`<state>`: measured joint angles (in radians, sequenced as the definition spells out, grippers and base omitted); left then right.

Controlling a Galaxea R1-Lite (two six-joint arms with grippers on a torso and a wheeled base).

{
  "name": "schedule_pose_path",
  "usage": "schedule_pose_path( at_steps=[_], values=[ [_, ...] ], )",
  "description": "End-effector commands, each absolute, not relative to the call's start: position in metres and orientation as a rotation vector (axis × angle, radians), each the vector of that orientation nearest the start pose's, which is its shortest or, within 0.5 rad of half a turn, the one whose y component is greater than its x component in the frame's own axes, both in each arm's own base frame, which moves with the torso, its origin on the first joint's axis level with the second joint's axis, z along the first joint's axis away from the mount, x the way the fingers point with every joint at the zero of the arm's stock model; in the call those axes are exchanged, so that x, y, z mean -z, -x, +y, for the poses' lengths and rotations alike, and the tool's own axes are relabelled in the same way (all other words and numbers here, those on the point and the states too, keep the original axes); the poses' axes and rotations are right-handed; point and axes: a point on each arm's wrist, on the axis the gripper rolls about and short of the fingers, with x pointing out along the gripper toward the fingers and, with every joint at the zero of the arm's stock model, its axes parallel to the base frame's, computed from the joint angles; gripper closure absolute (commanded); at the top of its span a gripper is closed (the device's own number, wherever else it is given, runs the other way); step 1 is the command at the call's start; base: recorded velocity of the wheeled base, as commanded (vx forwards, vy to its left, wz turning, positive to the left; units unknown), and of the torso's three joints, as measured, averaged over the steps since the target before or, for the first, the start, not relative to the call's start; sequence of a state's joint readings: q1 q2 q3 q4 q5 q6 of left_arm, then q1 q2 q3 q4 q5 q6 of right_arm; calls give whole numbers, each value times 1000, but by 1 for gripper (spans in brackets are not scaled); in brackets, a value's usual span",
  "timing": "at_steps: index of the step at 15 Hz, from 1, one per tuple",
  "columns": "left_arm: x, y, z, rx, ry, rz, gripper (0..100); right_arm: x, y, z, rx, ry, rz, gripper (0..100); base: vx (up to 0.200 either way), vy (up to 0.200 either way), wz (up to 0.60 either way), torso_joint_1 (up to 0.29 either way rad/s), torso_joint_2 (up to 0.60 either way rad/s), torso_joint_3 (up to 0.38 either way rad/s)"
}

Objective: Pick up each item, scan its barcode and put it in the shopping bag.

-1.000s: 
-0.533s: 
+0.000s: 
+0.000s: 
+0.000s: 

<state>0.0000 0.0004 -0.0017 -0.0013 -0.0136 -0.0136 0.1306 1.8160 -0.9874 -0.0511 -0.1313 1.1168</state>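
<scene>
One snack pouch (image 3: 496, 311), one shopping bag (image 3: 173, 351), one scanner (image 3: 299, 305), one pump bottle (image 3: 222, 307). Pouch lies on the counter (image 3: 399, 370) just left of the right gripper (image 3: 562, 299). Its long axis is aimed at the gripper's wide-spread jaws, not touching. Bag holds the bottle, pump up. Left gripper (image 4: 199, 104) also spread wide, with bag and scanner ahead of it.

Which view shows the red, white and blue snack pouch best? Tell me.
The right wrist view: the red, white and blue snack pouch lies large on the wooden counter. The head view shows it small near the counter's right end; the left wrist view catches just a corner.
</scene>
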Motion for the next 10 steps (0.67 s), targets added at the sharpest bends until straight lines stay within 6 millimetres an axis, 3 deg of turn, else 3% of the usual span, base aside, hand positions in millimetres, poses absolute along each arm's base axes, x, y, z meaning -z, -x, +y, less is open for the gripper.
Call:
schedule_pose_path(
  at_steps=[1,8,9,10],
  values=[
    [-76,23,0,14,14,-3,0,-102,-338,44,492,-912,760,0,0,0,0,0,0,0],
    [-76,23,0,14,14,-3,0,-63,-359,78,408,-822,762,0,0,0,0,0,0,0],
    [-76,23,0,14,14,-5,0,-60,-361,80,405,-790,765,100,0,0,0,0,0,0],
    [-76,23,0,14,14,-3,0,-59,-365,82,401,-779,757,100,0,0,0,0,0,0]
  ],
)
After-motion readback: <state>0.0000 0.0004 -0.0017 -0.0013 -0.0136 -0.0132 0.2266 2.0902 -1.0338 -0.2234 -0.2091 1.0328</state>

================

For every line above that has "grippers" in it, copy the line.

▶ [RESULT OF THE TASK]
`<state>`: measured joint angles (in radians, sequenced as the definition spells out, grippers and base omitted); left then right.
Controlling a Galaxea R1-Lite (two six-joint arms with grippers on a torso and a wheeled base).

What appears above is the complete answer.